Dan,
Thanks for reply, some comments below.
Best Regards,
-- Dongxiao
Dan Magenheimer wrote:
> Hi Dongxiao --
>
> There are two approaches to adding rdtscp support:
>
> 1) Faithful full implementation of rdtscp instruction
> 2) Support pvrtdtscp algorithm
>
> For (1), you would enable the rdtscp bit in cpuid. Then
> on hardware that supports rdtscp, you would do context
> switching of TSC_AUX. On hardware that doesn't support
> rdtscp, you would intercept the illegal instruction trap
> and emulate the instruction. (TSC_AUX emulation
> could be handled "lazily", no need to do context
> switch for that.)
>
> BUT if you look at how TSC_AUX is used by a native
> OS**, the OS sets TSC_AUX to each physical CPU number
> so an application can easily determine if successive
> rdtscp instructions were not executed on the same
> processor. (This was important on older processors
> that did not have invariant TSC.) Unfortunately,
> on Xen, this mechanism is worthless and misleading
> because the OS believes it is setting TSC_AUX to
> a physical CPU number but it is actually setting
> it to a virtual CPU number, and the physical CPU
> number may change at any time due to scheduling
> or migration. So an app using rdtscp will get a
> wrong answer.
However for HVM, we should keep its behavior the same as
on native machine. So if hardware support rdtscp, we will also
support it in HVM; if not, we will not expose that bit in cpuid
to guest.
>
> As a result, I do NOT recommend (1) and do recommend
> that Xen should continue to return zero for the rdtscp
> bit in cpuid.
>
> For (2), setting TSC_AUX in __update_vcpu_system_time()

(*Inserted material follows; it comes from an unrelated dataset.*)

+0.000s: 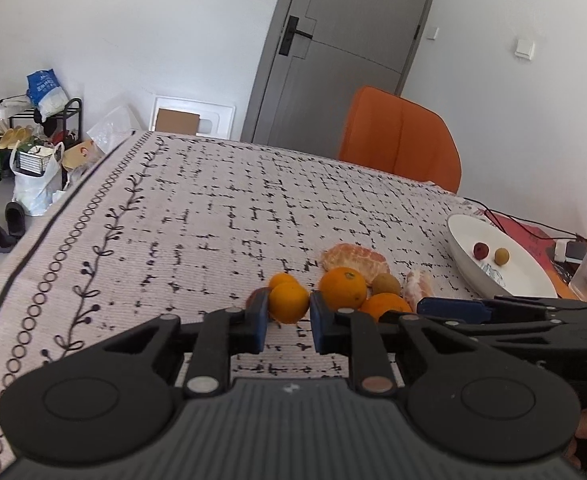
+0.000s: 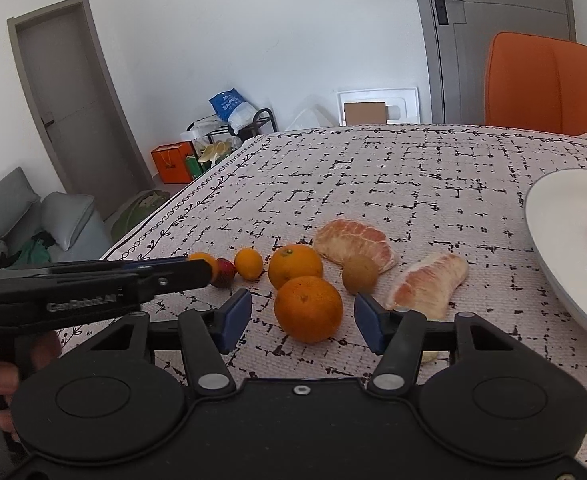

> is fine (I think). On hardware that supports, for HVM
> you would need to ensure that the rdtscp instruction
> works natively (even though the rdtscp bit in cpuid
> is not turned on for the guest). On hardware that
> does not support rdtscp, you would intercept the illegal
> instruction trap and call the existing code in
> pv_soft_rdtsc().
Put the writing of TSC_AUX MSR in __update_vcpu_system_time()
has a problem that, Hypervisor will overwrite the value time to time,
( For example, at do_softirq()->local_time_calibration() ), even if the
value didn't change (Currently the domain incarnation value only
increase at save/restore/migration). This makes HVM support a bit
Tricky because we need to save/restore guest/host TSC_AUX at every
VMEXIT/VMENTRY. If both PV/HVM could put TSC_AUX writing in
context_switch(), then things will become easier for HVM support.
Do you have idea about It? Thanks! :-)
>
> Does that make sense?
>
> Thanks,
> Dan
>
> ** I've looked at RHEL5. Windows actually always
> returns 0 for TSC_AUX.
>
>> -----Original Message-----
>> From: Xu, Dongxiao [mailto:dongxiao.xu@xxxxxxxxx]
>> Sent: Thursday, December 10, 2009 4:22 AM
>> To: Dan Magenheimer; Nakajima, Jun;
>> xen-devel@xxxxxxxxxxxxxxxxxxx; Keir
>> Fraser
>> Subject: RE: [Xen-devel] RE: Saving/Restoring IA32_TSC_AUX MSR
>>
>>
>> Hi, Dan,
>> I am now trying to add the rdtscp support for Xen HVM guest.
>> I have some questions about your pvrdtscp patch. See below.
>>
>> Dan Magenheimer wrote:
>>> Hi Jun --
>>>
>>>> But it's possible that multiple domains use the pvrdtscp
>>>> algorithm, and the incarnation number is domain specific.
>>>
>>> OK, I see. The code for writing TSC_AUX is in
>>> __update_vcpu_system_time() not in context switch.
>>
>> Will you modify the place where Hypervisor writes TSC_AUX MSR?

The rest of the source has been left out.